▶ [Task to complete]: Would you print the lines below exactly, beginning at the line that has "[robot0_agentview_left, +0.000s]" and stopping after the line that has "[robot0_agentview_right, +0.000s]"? Only those lines, and no pictures.

+--

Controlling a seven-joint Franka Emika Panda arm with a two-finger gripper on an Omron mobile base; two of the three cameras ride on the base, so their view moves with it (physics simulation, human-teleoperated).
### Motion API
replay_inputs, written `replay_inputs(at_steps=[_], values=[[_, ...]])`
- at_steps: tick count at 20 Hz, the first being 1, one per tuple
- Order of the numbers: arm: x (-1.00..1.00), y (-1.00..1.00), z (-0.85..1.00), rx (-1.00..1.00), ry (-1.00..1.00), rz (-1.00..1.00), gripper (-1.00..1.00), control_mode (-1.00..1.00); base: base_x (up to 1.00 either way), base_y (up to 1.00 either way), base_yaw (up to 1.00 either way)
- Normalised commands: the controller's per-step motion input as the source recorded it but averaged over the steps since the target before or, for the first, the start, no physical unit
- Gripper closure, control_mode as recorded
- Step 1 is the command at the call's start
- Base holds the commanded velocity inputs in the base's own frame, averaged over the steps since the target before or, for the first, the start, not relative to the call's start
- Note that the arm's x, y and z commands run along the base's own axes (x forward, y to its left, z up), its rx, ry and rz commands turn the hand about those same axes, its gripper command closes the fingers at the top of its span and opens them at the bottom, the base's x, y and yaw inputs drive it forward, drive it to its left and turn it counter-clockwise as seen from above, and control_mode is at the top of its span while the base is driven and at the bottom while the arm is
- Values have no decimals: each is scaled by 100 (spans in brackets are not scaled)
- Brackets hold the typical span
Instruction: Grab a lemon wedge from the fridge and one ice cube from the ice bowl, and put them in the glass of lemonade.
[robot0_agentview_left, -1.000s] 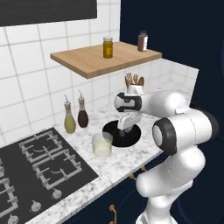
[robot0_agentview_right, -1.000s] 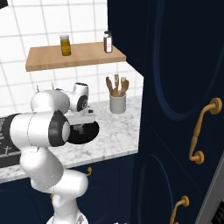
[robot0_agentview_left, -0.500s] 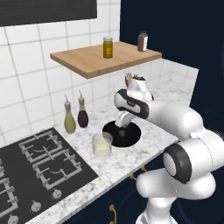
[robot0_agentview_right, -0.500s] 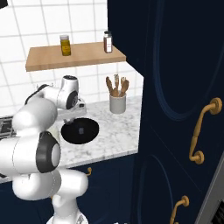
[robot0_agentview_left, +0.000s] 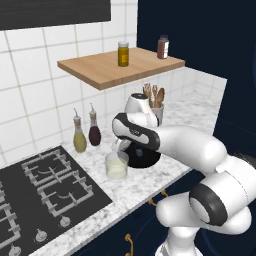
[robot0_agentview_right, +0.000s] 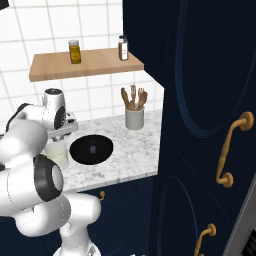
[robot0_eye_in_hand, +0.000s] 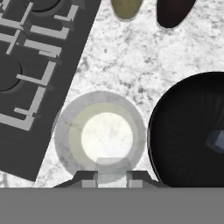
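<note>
The gripper (robot0_eye_in_hand: 111, 175), at the frame's bottom centre, grips an ice cube (robot0_eye_in_hand: 112, 168) above the glass of lemonade (robot0_eye_in_hand: 101, 133); the next move is probably releasing it.

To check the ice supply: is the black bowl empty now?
No. In the hand view, one pale ice cube lies in the black bowl.

No text, label, brand, number or sign can be read on anything here.
</note>
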Motion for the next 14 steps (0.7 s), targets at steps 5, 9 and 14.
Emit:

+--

▶ [Task output]:
[robot0_agentview_left, +0.000s] 
[robot0_agentview_right, +0.000s] 

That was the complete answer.